Taking an agile approach means you lock in as little as possible upfront and use what you learn along the way to shape your path.
Even designing and testing the smallest of ideas with users will offer valuable insights that will help you refine and recalibrate.
Doing this over multiple years results in a product that has been thoroughly tested with real users.
This requires a different approach to delivery: in mindset, planning and technology. It's all about planning for your plans to change.
Agile feedback loops are driven through the 'Deming cycle':
- Plan - identify the problem and opportunities
- Do - test your hypothesis
- Check - understand what happened in the test and adjust your hypothesis
- Act - deliver something that adds value to the user, or stop and try something different.
# Shorter feedback loops help manage risk more responsibly
A long feedback loop means it takes longer to deliver a given change to the product and increases the risk of having to do rework of the service.
Over time, this means you're more likely to bundle up more changes to release at once. This increases the risk that a product release will have an unintended consequence.
It becomes a vicious cycle.
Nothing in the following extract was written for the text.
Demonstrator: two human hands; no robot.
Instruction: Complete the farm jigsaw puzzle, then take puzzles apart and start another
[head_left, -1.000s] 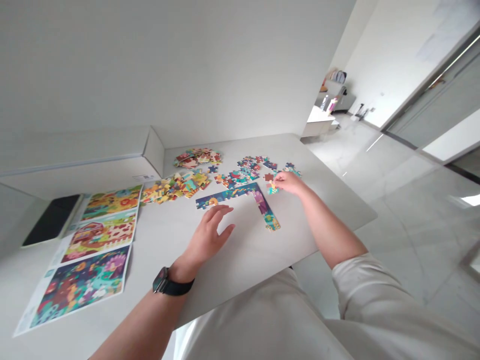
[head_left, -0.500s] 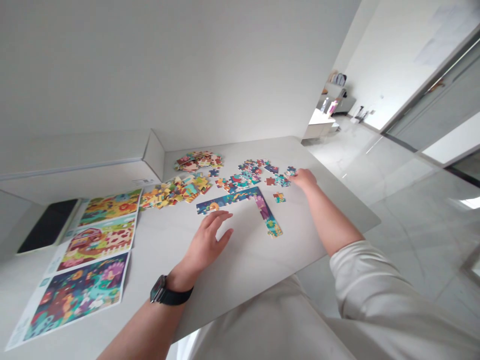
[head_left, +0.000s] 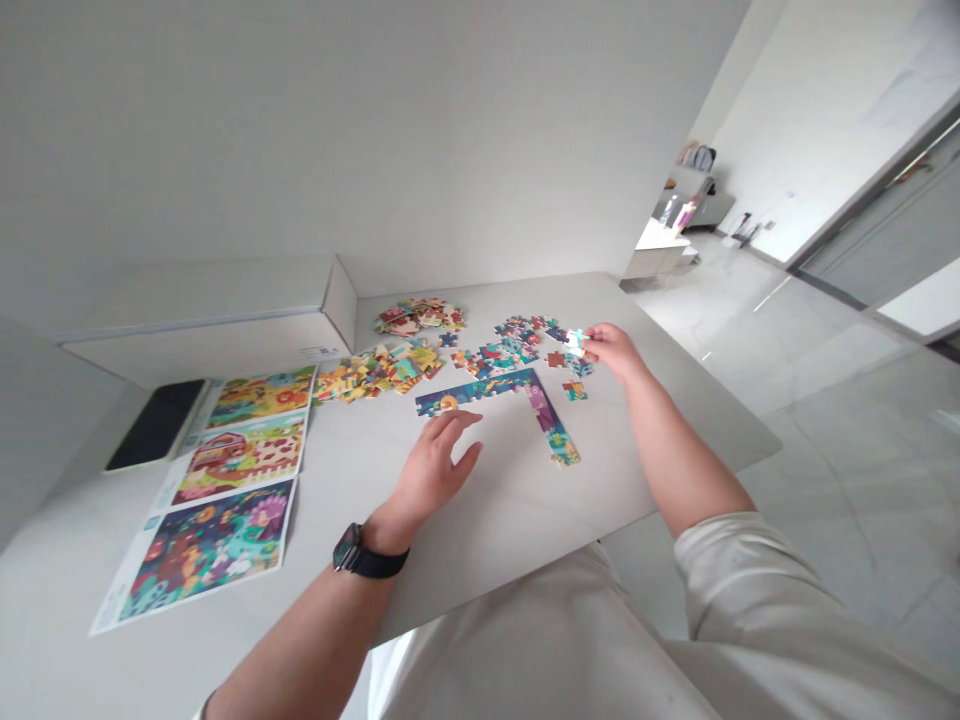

As releases become bigger and riskier and we respond with increasing change controls and process.
Agile flips this.
By shortening our feedback loops, changes become smaller, regular, more predictable and well-rehearsed.
Change becomes our 'business as usual', and when something goes wrong, we're able to quickly detect it and fix it.
# Technology helps shorten feedback loops
Technology is one of the first limiting factors in the feedback loop. You cannot run faster than the speed that you can release new versions of your product.
Good starting points for faster software:
- choosing technology that allows for zero-downtime deployments
- using pipelines to make your release process repeatable
- writing automated tests to check for unexpected regressions
- setting up monitoring to be alerted when something breaks.